We live in a pretty freaking awesome country. Sure, it has its problems, not a few of which are connected to our politics, but there are some really great things about living in America. If there weren’t, people wouldn’t still be trying to join us in as we continue our grand democratic experiment.
But there’s something that each of us should do, a role that — as citizens — we should perform that too few of us actually seem to accomplish. It’s a fairly simple thing but, as we’ve learned, it can become deceptively complex. If you haven’t guessed yet, it’s voting.
I read an article this past week about Christians planning to abstain from their vote. Effectively, to give up their voice in this election; to give up their ability to help choose our direction. And, they seem to be doing so because they find neither President Obama nor Governor Romney an appropriate candidate.

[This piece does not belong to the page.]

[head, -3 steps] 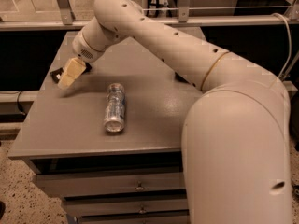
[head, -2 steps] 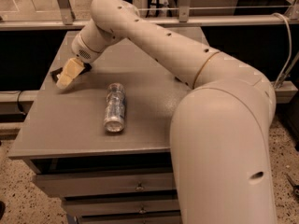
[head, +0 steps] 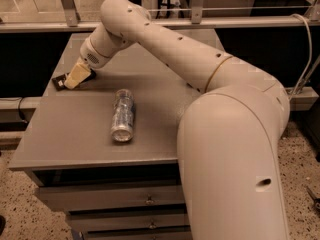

But, there are more options than that. Voting for a third-party candidate can seem futile; we all know the likelihood of a third-party candidate actually winning the presidency is pretty much slim to none. But, your vote shouldn’t simply be cast based on the likelihood of a candidate’s successful campaign. You should be casting your vote to make your intentions clear. When considered in that light, voting is a magical act.
- Constitution Party: Virgil Goode and Jim Clymer
- Green Party: Dr. Jill Stein and Cheri Honkala
- Justice Party: Rocky Anderson and Luis J. Rodriguez
- Libertarian Party: Gary Johnson and Jim Gray
Voting shouldn’t only be about helping someone win. It’s about making your intention clear to the pollsters, to your friends and family, to the nation, and — if you believe as I do — the gods.
On November 6th — or earlier if your state allows it — make your voice heard.
It’s your vote. Make your move.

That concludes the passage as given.